Exercise
Restate the lines of the material below word for word, from the first through the one containing "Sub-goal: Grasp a", and include nothing else; pictures stay out.
━━━━━━━━━━━━━━━━━━━━━━━━━━━━━━
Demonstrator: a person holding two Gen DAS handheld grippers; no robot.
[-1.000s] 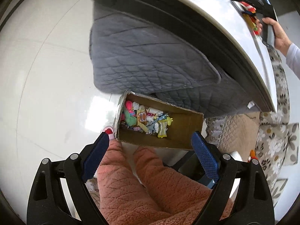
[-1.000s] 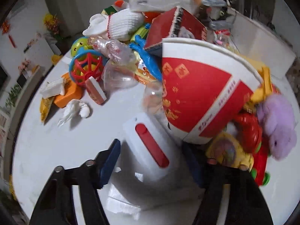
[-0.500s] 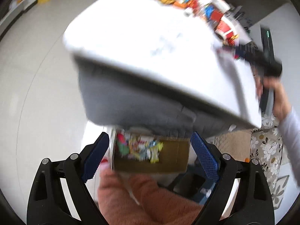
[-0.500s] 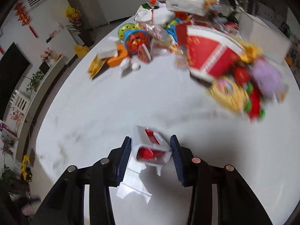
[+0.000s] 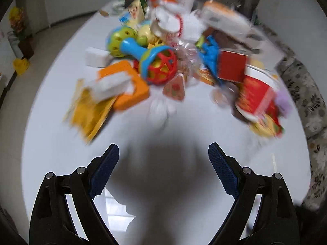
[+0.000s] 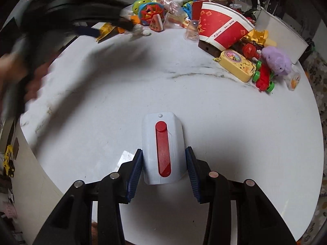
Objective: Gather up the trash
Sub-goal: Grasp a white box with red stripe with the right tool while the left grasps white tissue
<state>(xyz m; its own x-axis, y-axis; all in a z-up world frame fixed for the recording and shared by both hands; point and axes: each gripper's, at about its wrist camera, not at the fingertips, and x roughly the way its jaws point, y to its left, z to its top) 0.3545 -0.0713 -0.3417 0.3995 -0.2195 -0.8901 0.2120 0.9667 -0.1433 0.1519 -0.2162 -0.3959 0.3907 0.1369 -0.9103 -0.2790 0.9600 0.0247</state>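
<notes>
The right gripper (image 6: 162, 164) was clamped on a white box (image 6: 162, 150) with a red strip down its face, both blue pads pressed flat against its sides, low over the bare near part of the table (image 6: 224, 122). In the right wrist view the box sat at 6 o'clock, with the clutter pile well apart toward 12 and 1 o'clock: a red cup (image 6: 221, 27), a purple plush (image 6: 277, 60), a yellow case (image 6: 237, 64) and a red rattle (image 6: 151, 12).

The left gripper (image 5: 163, 169) stood wide apart with nothing between its pads. It hung above the table, and its view was smeared by motion. From it the pile lay at 12 o'clock, an orange block (image 5: 130, 85) at 10 o'clock, and yellow wrappers (image 5: 92, 112) at 9 o'clock.

The step in hand looked like carrying the box off to wherever the trash goes; no bin showed in either view. To do it well, the grip should stay square on the box's flat sides, since the smooth plastic could slip if the wrist rolled. Lifting straight up before travelling would keep it from scraping the table. The left gripper was blurred at 10 o'clock in the right view, near the pile, so the two paths should be kept from crossing.
</notes>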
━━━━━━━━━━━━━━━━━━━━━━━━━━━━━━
Written solution
Demonstrator: a person holding two Gen DAS handheld grippers; no robot.
[-1.000s] 
[-1.000s] 
[-0.500s] 
[-0.500s] 
[+0.000s] 
[+0.000s] 
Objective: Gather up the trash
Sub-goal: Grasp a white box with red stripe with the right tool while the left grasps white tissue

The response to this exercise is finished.